Les eaux profondes circumpolaires plus chaudes peuvent pénétrer sous les banquises et ronger la base des glaciers. Crédit :Scambos et. Al. 2017. Changement planétaire global
La catastrophe ne s'arrête pas en 2100
La nouvelle étude, dirigé par Robert DeConto, David Pollard et Richard Alley, est l'un des rares qui regarde au-delà de ce siècle. L'un de nous est co-auteur.
Il montre que si les émissions élevées d'aujourd'hui se sont poursuivies sans relâche jusqu'en 2100, l'élévation du niveau de la mer exploserait, dépassant 2,3 pouces (6 cm) par an d'ici 2150. D'ici 2300, le niveau de la mer serait 10 fois plus élevé que prévu si les pays atteignaient les objectifs de l'Accord de Paris. Une calotte glaciaire plus chaude et plus douce et un océan qui se réchauffe et conserve sa chaleur pendant des siècles empêchent le regel des plateaux de glace protecteurs de l'Antarctique, menant à un monde très différent.
La grande majorité des voies pour atteindre l'Accord de Paris s'attend à ce que les émissions dépassent ses objectifs de maintien du réchauffement en dessous de 1,5 C (2,7 F) ou 2 C (3,6 F), puis comptez sur les futures avancées technologiques pour éliminer suffisamment de dioxyde de carbone de l'air plus tard pour abaisser à nouveau la température. Le reste nécessite une réduction de 50 % des émissions à l'échelle mondiale d'ici 2030.
Bien qu'une majorité de pays, y compris les États-Unis, le Royaume-Uni et l'Union européenne — se sont fixé cet objectif, les politiques actuelles à l'échelle mondiale n'entraîneraient qu'une réduction de 1 % d'ici 2030.
Il s'agit de réduire rapidement les émissions
Certains autres chercheurs suggèrent que les falaises de glace de l'Antarctique pourraient ne pas s'effondrer aussi rapidement que celles du Groenland. Mais étant donné leur taille et les taux actuels de réchauffement – bien plus rapides que dans le record historique – et s'ils s'effondraient à la place plus rapidement ?
Crédit :Climate Analytics et NewClimate Institute
Alors que les pays se préparent à augmenter leurs engagements dans l'Accord de Paris à l'approche d'une réunion des Nations Unies en novembre, L'Antarctique a trois messages importants que nous aimerions souligner en tant que scientifiques polaires et océanographiques.
D'abord, chaque fraction de degré compte.
Seconde, permettre au réchauffement climatique de dépasser 2 C n'est pas une option réaliste pour les communautés côtières ou l'économie mondiale. La perspective réconfortante de solutions technologiques permettant un retour ultérieur à la normale est une illusion qui laissera les côtes sous plusieurs mètres d'eau, avec des impacts économiques dévastateurs.
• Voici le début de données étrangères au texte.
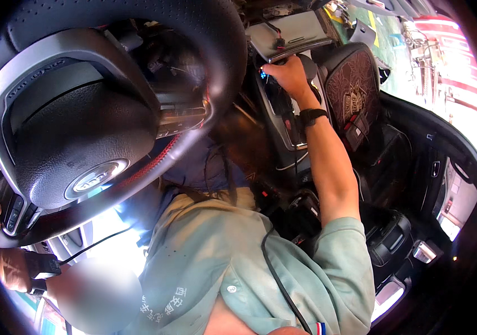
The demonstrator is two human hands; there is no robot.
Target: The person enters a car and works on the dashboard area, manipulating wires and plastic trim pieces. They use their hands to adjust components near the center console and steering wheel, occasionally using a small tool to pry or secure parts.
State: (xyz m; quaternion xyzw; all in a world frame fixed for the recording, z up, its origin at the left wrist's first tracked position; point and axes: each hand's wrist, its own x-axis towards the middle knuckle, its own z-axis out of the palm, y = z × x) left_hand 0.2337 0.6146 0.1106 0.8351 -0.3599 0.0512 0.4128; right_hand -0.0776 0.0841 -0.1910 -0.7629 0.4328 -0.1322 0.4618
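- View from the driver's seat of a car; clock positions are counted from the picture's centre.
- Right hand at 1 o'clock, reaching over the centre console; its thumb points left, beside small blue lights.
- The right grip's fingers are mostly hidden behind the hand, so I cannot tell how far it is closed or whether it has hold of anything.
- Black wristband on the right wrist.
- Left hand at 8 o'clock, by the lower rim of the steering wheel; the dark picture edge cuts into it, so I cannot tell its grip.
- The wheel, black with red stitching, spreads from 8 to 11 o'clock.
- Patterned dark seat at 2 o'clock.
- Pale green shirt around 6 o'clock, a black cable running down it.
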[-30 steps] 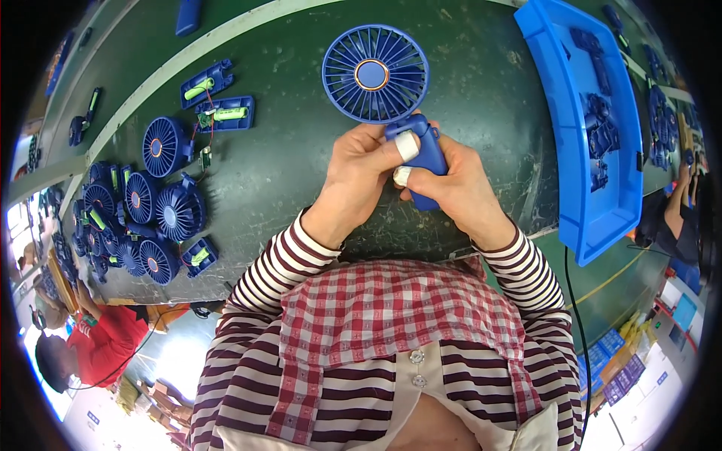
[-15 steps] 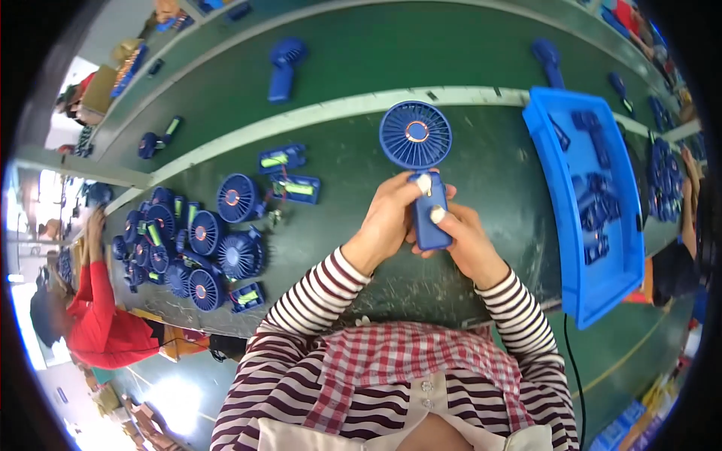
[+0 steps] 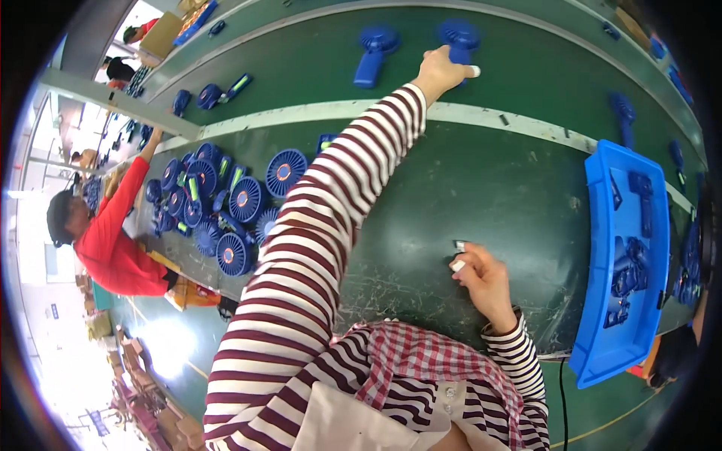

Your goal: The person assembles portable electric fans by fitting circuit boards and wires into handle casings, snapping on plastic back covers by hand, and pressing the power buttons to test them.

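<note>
Blurred: a blue handheld fan [image 3: 459, 31], handle mostly hidden by the left hand [image 3: 444, 72], grip impossible to make out. Blurred as well: a second fan [image 3: 373, 46]. Partly covered by a striped sleeve [image 3: 316, 218]: the fan pile [image 3: 246, 199] and a blue casing [image 3: 325, 141]. Hidden from above: the palm of the right hand [image 3: 486, 279].
</note>
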### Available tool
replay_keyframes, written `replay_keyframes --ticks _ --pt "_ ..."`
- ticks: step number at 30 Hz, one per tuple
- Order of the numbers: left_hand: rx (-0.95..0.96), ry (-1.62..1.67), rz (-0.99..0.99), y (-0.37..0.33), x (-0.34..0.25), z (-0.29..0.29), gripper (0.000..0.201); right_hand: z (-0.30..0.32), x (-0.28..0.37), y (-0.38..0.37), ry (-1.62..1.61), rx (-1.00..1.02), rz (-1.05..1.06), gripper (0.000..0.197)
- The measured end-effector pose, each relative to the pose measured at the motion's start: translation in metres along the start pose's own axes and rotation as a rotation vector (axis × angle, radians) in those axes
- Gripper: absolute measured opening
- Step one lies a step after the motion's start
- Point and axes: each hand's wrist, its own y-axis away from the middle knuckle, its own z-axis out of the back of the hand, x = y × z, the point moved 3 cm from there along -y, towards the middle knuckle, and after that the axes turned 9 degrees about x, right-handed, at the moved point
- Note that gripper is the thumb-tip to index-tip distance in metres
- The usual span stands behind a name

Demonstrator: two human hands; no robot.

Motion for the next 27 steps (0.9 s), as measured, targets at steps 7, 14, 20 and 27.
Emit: replay_keyframes --ticks 7,14,20,27 --pt "0.447 -0.155 -0.354 0.130 0.049 0.164 0.075 0.003 0.006 -0.001 -0.045 -0.031 -0.030 0.029" --pt "0.480 -0.393 -0.049 0.209 0.157 0.188 0.082 -0.002 0.010 -0.003 -0.062 -0.047 -0.068 0.028" --pt "0.355 -0.320 -0.179 0.213 0.162 0.179 0.084 -0.002 0.009 -0.001 -0.070 -0.057 -0.105 0.027" --pt "-0.330 -0.683 -0.262 0.231 0.118 0.218 0.075 -0.002 0.013 -0.002 -0.067 -0.051 -0.111 0.026"
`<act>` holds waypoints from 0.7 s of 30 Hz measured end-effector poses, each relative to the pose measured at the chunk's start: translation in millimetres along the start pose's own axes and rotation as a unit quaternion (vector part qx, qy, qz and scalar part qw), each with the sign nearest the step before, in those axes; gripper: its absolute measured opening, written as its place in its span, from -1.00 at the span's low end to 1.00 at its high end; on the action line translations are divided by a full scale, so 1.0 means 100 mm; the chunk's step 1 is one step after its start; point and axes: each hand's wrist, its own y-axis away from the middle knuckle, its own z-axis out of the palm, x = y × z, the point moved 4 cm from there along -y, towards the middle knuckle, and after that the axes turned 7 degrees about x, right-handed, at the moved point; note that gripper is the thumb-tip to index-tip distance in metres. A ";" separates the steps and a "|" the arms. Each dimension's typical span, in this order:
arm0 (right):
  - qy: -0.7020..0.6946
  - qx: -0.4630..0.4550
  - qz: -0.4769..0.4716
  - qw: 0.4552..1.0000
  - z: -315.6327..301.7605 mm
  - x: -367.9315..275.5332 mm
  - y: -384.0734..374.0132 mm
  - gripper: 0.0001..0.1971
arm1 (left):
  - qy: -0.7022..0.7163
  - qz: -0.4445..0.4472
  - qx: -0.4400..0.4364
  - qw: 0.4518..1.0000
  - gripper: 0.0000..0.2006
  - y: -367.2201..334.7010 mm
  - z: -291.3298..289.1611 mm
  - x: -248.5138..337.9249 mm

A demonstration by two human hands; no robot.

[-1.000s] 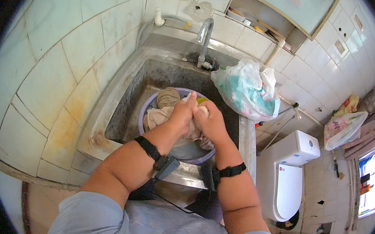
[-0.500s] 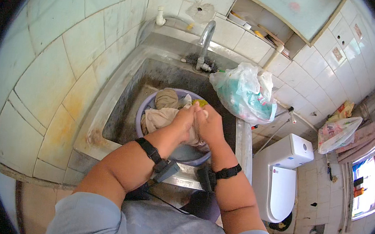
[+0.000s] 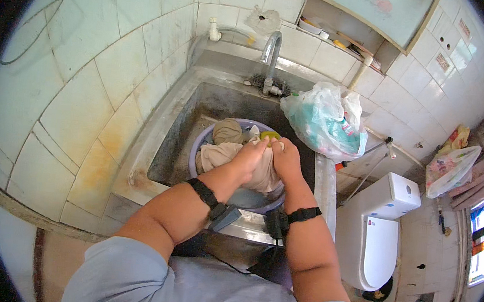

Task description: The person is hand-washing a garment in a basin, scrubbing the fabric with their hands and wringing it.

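Observation:
Both my hands are over a round lavender basin point(image 3: 193, 154) inside the sink. My left hand point(image 3: 248, 158) is closed on a wet-looking beige cloth garment point(image 3: 264, 173), and my right hand point(image 3: 288, 158) grips the same cloth close beside it. Part of the cloth hangs between my hands, and more lies bunched at the basin's left. Just beyond my fingertips shows a small yellow-green thing point(image 3: 269, 135), too covered to name. A darker beige bundle of cloth point(image 3: 227, 131) rests at the far left of the basin. Greyish water point(image 3: 246, 198) shows near the front rim.
The worn metal sink point(image 3: 137, 168) has a curved faucet point(image 3: 272, 56) at its back. A bulging clear plastic bag point(image 3: 325, 121) sits on its right rim. To the right stands a white toilet point(image 3: 380, 243); tiled wall point(image 3: 78, 113) closes in the left.
My hands have parted slightly, showing more of the yellow-green thing, and the beige cloth now spreads between them. The whole scene has shifted a little to the right in view.

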 end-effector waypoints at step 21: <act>0.065 0.016 -0.057 0.996 -0.12 -0.25 0.13 -0.62 | 0.040 -0.066 -0.044 0.996 -0.57 0.28 0.15 0.26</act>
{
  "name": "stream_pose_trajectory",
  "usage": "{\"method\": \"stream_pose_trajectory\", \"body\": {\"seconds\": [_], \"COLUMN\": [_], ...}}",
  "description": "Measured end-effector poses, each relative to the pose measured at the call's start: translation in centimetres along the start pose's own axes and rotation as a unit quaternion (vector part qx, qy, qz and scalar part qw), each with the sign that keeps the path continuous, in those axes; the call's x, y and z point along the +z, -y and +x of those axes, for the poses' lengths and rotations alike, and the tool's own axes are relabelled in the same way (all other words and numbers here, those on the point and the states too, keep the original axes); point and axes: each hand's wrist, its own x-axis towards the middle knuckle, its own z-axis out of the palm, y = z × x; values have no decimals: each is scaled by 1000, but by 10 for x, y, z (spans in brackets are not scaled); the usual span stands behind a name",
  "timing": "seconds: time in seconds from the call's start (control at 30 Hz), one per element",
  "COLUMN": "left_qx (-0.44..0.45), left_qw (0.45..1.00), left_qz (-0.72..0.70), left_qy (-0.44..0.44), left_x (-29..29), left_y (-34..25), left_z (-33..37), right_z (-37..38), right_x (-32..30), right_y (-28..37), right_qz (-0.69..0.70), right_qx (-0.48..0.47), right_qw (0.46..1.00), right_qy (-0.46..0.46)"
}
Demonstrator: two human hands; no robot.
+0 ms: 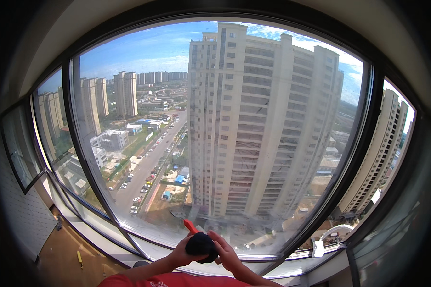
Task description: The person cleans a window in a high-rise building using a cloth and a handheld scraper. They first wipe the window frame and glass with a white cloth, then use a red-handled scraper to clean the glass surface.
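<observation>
A black, rounded, cloth-like bundle (201, 245) is held between my two hands in front of my red top, low in the head view. My left hand (179, 255) grips its left side with closed fingers. On its right side, my right hand (226, 252) presses with its fingers together. From behind the bundle an orange-red handle (190, 226) points up and left, with a thin dark tip toward the window glass. How the handle meets the bundle is hidden, and its kind cannot be made out.
A large dark-framed window (143, 210) with smears on its glass stands before me. On the right sill is a white object (318, 248) with a curved white cord. A yellow tool (80, 258) lies on the wooden floor at left. Side panes stand open at both sides.
</observation>
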Motion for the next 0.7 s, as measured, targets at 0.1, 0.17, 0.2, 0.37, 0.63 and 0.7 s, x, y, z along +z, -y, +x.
{"method": "stream_pose_trajectory", "body": {"seconds": [0.1, 0.17, 0.2, 0.37, 0.63, 0.7], "left_qx": [46, 37, 65, 203, 274, 261], "left_qw": [997, 996, 992, 959, 942, 956], "left_qz": [44, 55, 77, 164, 84, 56], "left_qy": [45, 60, 75, 110, 174, 125], "left_x": [-7, -6, -6, -16, -56, -67], "left_y": [-1, -10, -16, -41, -69, -67], "left_z": [2, 3, 6, 11, 6, -3], "right_z": [-3, 5, 11, 25, 32, 39], "right_x": [3, 1, -1, -10, -35, -47], "right_y": [12, 12, 16, 15, 58, 129], "right_qz": [137, 108, 51, 80, 304, 259], "right_qx": [50, 12, -32, -42, 78, -112], "right_qw": [984, 983, 983, 962, 949, 959], "right_qy": [101, 151, 176, 257, 33, -32]}}
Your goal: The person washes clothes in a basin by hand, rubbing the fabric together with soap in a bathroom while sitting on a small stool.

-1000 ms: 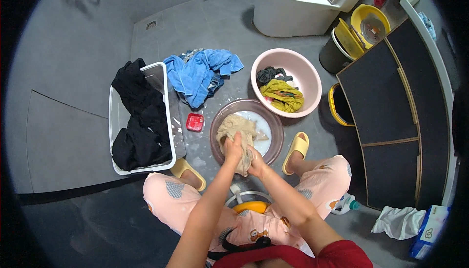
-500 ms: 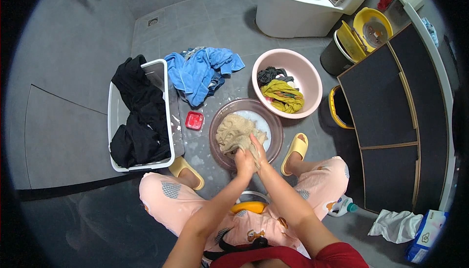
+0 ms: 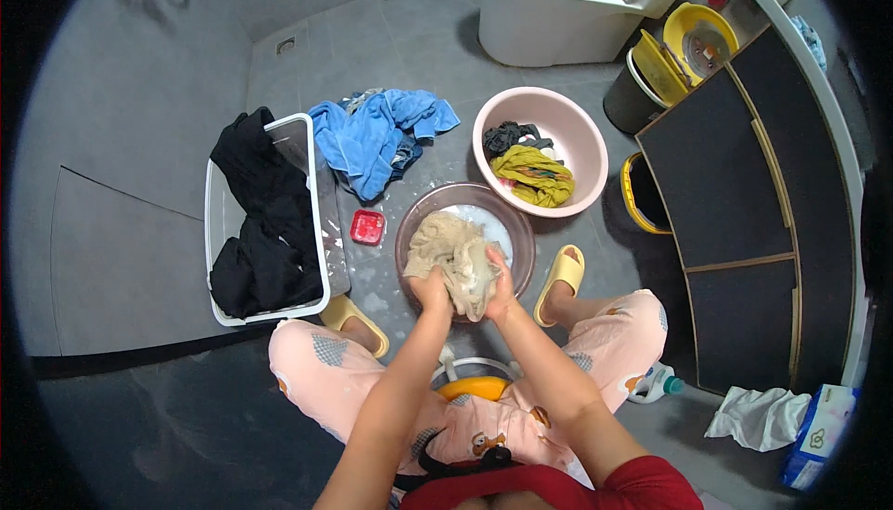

Troisième, les politiques d'aujourd'hui doivent avoir une vision à long terme, car ils peuvent avoir des impacts irréversibles pour la glace de l'Antarctique et le monde. Au cours des dernières décennies, une grande partie de l'accent mis sur le changement climatique rapide a été mis sur l'Arctique et sa riche tapisserie de cultures et d'écosystèmes autochtones qui sont menacés.
Alors que les scientifiques en apprennent davantage sur l'Antarctique, il devient clair que c'est ce continent, sans aucune présence humaine permanente, qui déterminera l'état de la planète où vivront les enfants d'aujourd'hui et leurs enfants.
Cet article est republié à partir de The Conversation sous une licence Creative Commons. Lire l'article original.